Danna Wexler is the founder of Please Knock, an erotic art and dark humor newsletter and online shop. After she ran afoul of the restrictions placed on her by banking institutions, her site was labeled “high risk,” causing her to pay fines to keep her business online. A lover of vintage and contemporary erotic illustration, the restrictions she faces came as a surprise to her and have required months of added labor and concern. While she has now found a way to keep her shop open, she admits “I’m always afraid of being blocked or shut down,” adding that she doesn’t feel comfortable that payment platforms can “censor me on my own website when I’m not doing anything illegal.”

SESTA/FOSTA
(Examples of the Sex Worker and related communities organizing and educating about censorship online)

While the sex work and fine art communities don’t often visibly overlap, the growing threat to both became clear when artists began receiving accusations from Instagram that their images were guilty of “sexual solicitation.” Artists who perhaps had previously run afoul of Instagram’s notorious guidelines were understandably confused and offended to have their work not only overtly sexualized, but accused of breaking the law. First widely noticed by artists beginning in March 2022 and then hopefully attributed to an AI glitch, it has become obvious that the accusations are real and not stopping.

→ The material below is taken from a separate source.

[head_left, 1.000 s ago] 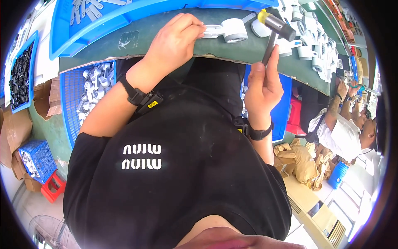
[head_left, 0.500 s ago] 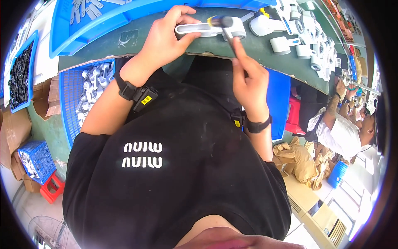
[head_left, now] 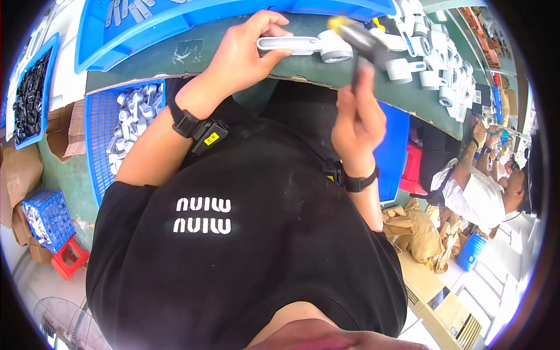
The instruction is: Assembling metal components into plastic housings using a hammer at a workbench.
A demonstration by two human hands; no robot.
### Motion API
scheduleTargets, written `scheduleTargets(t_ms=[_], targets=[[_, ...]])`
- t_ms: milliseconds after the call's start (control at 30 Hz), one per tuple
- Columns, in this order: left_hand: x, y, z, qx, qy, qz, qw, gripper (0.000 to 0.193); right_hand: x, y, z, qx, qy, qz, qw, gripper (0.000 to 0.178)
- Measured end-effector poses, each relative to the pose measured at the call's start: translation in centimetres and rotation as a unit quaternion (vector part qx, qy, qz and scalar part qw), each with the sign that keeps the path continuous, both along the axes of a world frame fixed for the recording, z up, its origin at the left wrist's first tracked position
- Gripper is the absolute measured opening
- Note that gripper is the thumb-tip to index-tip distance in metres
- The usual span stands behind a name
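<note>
My left hand (head_left: 240, 48) is closed around the handle of a white-and-grey plastic part (head_left: 335, 48) with a round, cup-like head, lying over the green tabletop (head_left: 195, 53). The thumb and fingers pinch the handle's left end. My right hand (head_left: 360, 119) grips a hammer (head_left: 368, 42) by its dark handle. The hammer's head has a yellow face at one end and is blurred by motion; it hangs above and right of the part's round head, seemingly apart from it.
Similar white parts (head_left: 433, 61) are heaped at the table's right. A large blue tray (head_left: 93, 55) with grey pieces stands at the far left. Below the table edge is a blue crate (head_left: 92, 140) of white parts. A person in a white shirt (head_left: 475, 195) works at right.
The hammer has swung from over the part's round head up and to the right with my right hand. My left hand and the part have shifted slightly right.
</note>
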State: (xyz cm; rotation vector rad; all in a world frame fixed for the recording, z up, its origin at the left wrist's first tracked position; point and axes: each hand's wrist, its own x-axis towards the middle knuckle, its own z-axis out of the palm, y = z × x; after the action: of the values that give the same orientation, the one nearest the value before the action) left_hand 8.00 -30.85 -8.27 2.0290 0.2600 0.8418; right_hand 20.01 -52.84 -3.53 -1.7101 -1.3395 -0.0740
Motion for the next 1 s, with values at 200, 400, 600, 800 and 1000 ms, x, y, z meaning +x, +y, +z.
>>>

Rather than rectifying the harms of SESTA/FOSTA, the EARN IT act threatens to further erode freedom of speech and privacy rights. Sex workers have been organized and vocal in their opposition to the EARN IT act, which was first introduced in 2020, failed, and re-introduced in 2022. Should it pass, the EARN IT act will expand SESTA/FOSTA, specifically targeting end-to-end encryption and creating a commission to recommend further and possibly more extreme “best practices” to target child sex abuse material. Sex workers worry it will make their work more dangerous: loss of encryption and increased surveillance will lessen their ability to vet clients, negotiate, and create safe spaces among peers.

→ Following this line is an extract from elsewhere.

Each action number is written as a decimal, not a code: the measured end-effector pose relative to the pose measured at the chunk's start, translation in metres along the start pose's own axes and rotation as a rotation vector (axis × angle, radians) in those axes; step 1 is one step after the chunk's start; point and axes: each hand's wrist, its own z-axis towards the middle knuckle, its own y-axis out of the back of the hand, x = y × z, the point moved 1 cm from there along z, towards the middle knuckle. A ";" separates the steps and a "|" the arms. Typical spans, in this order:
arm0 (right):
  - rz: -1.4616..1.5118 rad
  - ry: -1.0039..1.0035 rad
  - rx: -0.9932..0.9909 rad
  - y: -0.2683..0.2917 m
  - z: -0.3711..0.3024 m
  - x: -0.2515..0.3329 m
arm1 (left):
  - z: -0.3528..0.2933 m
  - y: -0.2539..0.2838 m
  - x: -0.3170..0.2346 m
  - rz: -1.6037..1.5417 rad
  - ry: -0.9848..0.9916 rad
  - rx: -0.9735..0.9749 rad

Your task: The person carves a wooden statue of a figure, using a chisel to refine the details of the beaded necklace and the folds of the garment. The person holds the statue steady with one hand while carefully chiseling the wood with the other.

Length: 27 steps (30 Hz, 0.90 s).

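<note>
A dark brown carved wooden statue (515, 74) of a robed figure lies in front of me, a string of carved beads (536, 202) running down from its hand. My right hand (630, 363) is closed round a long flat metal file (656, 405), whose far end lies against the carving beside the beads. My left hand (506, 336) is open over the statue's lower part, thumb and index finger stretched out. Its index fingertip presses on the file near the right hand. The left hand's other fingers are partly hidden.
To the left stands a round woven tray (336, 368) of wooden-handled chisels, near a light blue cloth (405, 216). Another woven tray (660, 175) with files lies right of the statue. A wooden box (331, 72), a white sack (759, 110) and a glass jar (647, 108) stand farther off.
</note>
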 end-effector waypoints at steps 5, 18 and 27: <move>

The Vienna Tourism Board’s protest was savvy in that it effectively drew attention to the slippery slope of art censorship and its widespread ramifications. Other art institutions failed us when they did not follow Vienna’s lead to stand up for art, artists, and creators who are suffering. The missing protest from the broader art community has only bolstered the façade that SESTA/FOSTA and EARN IT protect the most vulnerable, which the Electronic Frontier Foundation pointed out, “justifies the continuing concentration of free speech chokepoints—chokepoints that have always been used against LGBTQ speech, and women’s and minority rights—whenever a moral crusade needs an undemocratic hand.”

 

(Examples of artists, sex workers, and activists speaking out about censorship of their images online) SESTA/FOSTA
Examples of artists, sex workers, and activists speaking out about censorship of their images online.

This moment of discrimination against both artists and sex workers shows us how vulnerable we all are to prejudicial policies and legal missteps. What is happening to sex workers and artists online is one and the same, fostered by ignorance and judgment, and bolstered by a lack of nuance. Artists ought to take a cue from sex workers, who have often gathered strength through community, peer education, and protest. Even better, artists (and the art institutions who ought to be supporting us) should recognize that our communities are inextricably linked in this rising moral crusade against us. Laws designed to fight against sex trafficking and child sex abuse imagery should not be what limits the success of countless creators who have a right to bodily autonomy and expression.